Fall Run Steelhead Tactics
The most popular tactic is more than likely the indicator rig and it makes sense as it’s less complicated and makes fishing easier on crowded waters – an unfortunate reality of steelhead on the Great Lakes. In some areas, most people on the water are all center pining and it would be rare to find another fly person all day. So, when setting up your rig it makes sense to do the same. It is float fishing but with a fly rod and without the hassle of reeling in your line after every cast, just mend here and there while you enjoy your coffee. It is the most productive way to fish, suspending your egg flies under a float just off the bottom waiting for the take. The key is to get your weighting system just right.
After the main run of fish is in the system for a while they tend to take on more trout-like characteristics and you can change your approach. It is difficult to see the center pinners hammering fish all day beside you while you are swing flies, it’s hard to compete with the fresh roe they are using. The closes match is a well-tied yarn fly or the controversial bead, both of which are weightless and are a great match in these conditions.
Steelhead eat egg patterns all season long, so it pays to have various colors and sizes in your bag. A dirty water box and a clear water box helps to keep it organized. Different areas or rivers have more of one type of insect over another, however, if you are just starting, there are some tried and true patterns that you need to have in your box:
- Gold Ribbed Hare’s Ear Nymphs in Olive
- Zonker Streamers in Natural and Black. Sizes 8 through 14.

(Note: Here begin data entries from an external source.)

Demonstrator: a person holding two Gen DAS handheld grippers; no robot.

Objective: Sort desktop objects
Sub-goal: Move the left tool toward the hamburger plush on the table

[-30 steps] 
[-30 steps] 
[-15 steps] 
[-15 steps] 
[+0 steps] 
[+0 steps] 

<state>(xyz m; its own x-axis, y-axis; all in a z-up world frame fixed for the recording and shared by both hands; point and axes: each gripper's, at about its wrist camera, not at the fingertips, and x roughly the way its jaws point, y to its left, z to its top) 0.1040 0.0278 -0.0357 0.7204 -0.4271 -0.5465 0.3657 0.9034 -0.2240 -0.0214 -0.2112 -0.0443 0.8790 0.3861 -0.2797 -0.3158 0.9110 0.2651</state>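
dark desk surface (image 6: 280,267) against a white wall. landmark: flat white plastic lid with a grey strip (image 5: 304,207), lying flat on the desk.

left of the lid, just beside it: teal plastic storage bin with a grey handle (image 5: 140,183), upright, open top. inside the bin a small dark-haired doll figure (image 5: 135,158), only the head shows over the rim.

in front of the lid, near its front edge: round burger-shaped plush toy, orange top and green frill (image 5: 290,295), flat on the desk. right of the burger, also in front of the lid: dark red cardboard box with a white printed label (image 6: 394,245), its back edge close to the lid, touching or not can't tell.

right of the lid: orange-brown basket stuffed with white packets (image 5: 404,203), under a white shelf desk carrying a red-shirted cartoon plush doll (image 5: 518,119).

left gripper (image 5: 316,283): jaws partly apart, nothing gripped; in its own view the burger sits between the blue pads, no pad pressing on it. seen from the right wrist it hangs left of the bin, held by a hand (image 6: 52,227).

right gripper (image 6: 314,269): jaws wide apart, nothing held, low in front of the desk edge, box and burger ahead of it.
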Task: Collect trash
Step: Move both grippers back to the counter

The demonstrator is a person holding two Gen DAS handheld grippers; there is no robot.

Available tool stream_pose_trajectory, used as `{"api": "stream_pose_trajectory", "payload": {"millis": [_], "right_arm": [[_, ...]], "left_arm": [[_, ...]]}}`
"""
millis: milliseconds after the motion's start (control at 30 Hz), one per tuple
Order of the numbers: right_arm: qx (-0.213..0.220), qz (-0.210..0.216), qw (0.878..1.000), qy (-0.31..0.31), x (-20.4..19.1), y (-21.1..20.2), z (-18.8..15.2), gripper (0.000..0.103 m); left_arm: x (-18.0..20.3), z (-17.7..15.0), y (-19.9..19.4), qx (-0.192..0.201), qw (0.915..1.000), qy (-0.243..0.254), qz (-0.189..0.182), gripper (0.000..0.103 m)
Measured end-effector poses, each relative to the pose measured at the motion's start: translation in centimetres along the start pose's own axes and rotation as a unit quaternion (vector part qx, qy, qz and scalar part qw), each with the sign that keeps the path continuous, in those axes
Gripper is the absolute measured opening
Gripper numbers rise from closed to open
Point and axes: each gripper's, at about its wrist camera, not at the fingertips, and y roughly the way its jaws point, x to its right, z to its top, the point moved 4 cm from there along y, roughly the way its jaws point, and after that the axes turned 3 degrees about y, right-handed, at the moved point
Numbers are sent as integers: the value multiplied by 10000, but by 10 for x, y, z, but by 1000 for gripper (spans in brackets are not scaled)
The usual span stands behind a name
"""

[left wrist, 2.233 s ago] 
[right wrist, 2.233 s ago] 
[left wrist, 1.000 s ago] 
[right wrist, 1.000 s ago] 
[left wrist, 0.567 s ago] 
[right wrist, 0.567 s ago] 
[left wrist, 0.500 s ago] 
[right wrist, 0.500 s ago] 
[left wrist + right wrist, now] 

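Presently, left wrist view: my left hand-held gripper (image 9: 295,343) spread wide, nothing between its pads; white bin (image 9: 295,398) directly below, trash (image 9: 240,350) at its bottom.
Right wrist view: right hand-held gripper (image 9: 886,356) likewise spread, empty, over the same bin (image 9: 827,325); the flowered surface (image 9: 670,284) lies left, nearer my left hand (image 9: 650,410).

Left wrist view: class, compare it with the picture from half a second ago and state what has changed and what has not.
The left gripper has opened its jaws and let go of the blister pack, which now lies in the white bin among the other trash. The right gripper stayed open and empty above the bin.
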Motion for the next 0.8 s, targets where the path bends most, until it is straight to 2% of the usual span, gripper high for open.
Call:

- Stoneflies in Black, Brown and Tan. Sizes 6 to 16.
- Copper Johns
- Pheasant Tails
- Prince Nymphs. Sizes 10 to 16.
There are so many more patterns, however this is a good starting point, tie up in natural colors and a few in bright colors, like chartreuse and purple. To get the best of both worlds tie on two flies where legal and fish an egg-nymph combo and let the fish decide what they want, if all the fish eat your egg, then switch to two eggs and vice versa.
In higher flows a change of tactics is required, this is where a swung fly, either single hand or the Spey/Switch rod comes in handy, especially in bad weather conditions. It gives you the ability to cover more water while hoping to intersept a fish or two. The choice to swing a fly is a way of life so to speak, it can be very productive on large rivers or when you need to cover water fast but effectively. Some days it can be a struggle, however “the tug is the drug” as they say, and it could not be truer. It is an amazing feeling when you get hit on the swing, it’s like being electrocuted by your wall socket as the fish takes off downstream.
Early season steelhead is a great time to get on the water, the fishing’s great, the people are still warm and friendly, and the scenery is gorgeous as leaves begin to turn. If the fish aren’t plentiful at least you are outside, and the camaraderie and colors make up for it. The more time you spend on the creeks, the more chance you will be there when it happens, instead of the usual “should have been here yesterday”. When it happens, you will know, fish will be everywhere and you have the time of your life and it will seem like whatever you through at them they will eat it, nothing can stop you, that is the reason people keep coming back.